9 dic 2010

Los tres reyes macabros

 Viene primero Melchor, un esqueleto que apenas se sostiene adherido a la colosal masa de pústulas y cadáver que devino su montura, ese elefante en lentísima descomposición que parece buscar nomás el sitio adecuado para tumbarse por siempre. En el camello, que aparenta ser la más íntegra de las cabalgaduras, viene Gaspar en agonía, sus nalgas al rojo vivo tintineando sobre una joroba llena de ponzoña que se transparenta a la luz de la Estrella de Belén, lo mismo que las entrañas del animal, pletóricas de larvas, espuma microbial e insólitas especies de ácaros. Atrás llega Baltazar, o quizá la momia que una vez fue Baltazar, su bestia es sólo el fantasma helado, imagen que se evanesce, de lo que una vez fue un caballo.

En el pesebre preside un arcángel vuelto piedra, y está José, un montón erecto de mierda en el que sobrevive un par de ojos aterrorizados. Y María tasajeada del cuello al orificio último, frenética en convulsiones, ulula en silencio su desesperanza, incapaz de morir.

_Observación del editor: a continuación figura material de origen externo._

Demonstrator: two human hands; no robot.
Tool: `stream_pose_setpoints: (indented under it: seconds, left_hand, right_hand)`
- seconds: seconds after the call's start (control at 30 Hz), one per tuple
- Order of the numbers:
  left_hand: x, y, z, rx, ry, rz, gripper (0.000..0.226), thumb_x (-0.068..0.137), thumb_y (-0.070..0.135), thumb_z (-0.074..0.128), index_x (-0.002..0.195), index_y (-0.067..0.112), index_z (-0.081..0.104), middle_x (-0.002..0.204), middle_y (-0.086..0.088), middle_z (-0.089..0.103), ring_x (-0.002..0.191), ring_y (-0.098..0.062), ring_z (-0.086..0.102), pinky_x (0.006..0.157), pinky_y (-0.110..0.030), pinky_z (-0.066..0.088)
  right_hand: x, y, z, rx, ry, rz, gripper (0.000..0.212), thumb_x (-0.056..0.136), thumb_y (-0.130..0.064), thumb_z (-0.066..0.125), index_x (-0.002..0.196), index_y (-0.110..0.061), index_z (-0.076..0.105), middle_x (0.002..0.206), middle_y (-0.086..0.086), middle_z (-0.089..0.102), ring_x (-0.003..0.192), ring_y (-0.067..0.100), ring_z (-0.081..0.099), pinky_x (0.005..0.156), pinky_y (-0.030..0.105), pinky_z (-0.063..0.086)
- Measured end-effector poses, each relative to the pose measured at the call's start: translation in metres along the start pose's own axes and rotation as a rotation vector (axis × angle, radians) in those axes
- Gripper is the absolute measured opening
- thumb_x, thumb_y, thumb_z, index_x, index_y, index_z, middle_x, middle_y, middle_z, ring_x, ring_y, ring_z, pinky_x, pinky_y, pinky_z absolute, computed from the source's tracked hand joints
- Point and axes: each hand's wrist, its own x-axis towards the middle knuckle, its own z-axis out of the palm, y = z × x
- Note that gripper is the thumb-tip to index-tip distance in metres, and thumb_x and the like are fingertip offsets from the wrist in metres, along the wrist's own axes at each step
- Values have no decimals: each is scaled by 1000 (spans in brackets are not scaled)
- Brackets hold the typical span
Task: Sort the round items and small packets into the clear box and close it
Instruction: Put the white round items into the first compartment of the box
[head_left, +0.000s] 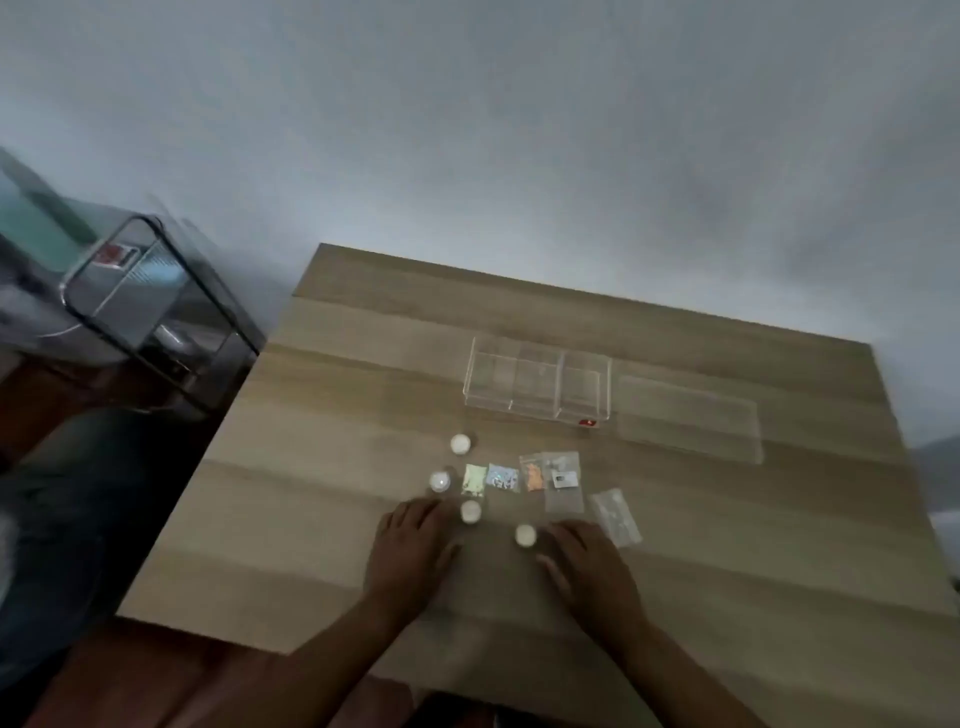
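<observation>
Both hands lie flat on the table (322, 519) near its near edge, palms down, fingers loosely spread and holding nothing. The left hand (410, 551) has its fingertips just beside 1 white round (470, 511); the right hand (587, 566) has its thumb side just beside another round (525, 534). 2 more rounds (460, 444) lie farther in, ahead and slightly left of the left hand. The packets (503, 478) sit in a rough row running left to right beyond both hands, with 1 clear packet (615, 517) just right of the right fingertips, its long axis slanting toward the near right.

The box (537, 384) stands open past the packets, toward the far edge, its 3 compartments side by side along a left-right axis and apparently empty. Its lid (688, 421) lies flat just right of it. Each hand is nearest its own round, so either could likely start by lifting 1 and carrying it straight ahead.
</observation>
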Motion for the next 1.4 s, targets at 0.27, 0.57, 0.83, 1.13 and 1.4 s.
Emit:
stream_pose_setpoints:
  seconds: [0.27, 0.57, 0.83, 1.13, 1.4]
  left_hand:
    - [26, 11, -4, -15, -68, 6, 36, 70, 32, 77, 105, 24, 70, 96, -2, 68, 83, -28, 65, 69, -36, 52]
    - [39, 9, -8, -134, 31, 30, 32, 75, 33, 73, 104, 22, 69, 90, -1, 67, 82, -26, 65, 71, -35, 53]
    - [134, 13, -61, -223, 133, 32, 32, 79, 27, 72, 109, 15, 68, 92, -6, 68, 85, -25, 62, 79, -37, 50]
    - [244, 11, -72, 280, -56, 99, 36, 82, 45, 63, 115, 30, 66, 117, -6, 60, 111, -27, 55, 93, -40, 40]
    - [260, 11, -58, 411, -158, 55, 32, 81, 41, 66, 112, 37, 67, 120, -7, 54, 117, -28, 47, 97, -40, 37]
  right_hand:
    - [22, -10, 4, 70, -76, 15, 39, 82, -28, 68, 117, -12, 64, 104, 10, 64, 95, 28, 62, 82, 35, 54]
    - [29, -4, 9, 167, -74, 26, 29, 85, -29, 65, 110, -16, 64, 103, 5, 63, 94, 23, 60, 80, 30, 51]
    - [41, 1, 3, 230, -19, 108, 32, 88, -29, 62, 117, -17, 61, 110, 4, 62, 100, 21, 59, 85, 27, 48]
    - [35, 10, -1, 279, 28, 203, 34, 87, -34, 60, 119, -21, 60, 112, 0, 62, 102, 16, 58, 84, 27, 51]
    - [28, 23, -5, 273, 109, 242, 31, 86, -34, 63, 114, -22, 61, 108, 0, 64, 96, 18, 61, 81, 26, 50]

Alrededor y hasta donde alcanza la vista, cientos de pastorcillos yacen carbonizados, muchos de ellos aún conscientes y suplicando que se acabe tanta tortura.

El pequeño, envuelto en sangre y placenta, se atiborra con los puños de las carnes del Buey y la Mula, que mugen y relinchan de dolor. De la frente del Niño Dios asoman dos cuernos.

Los Sabios de Oriente se han disuelto antes de entregar los obsequios.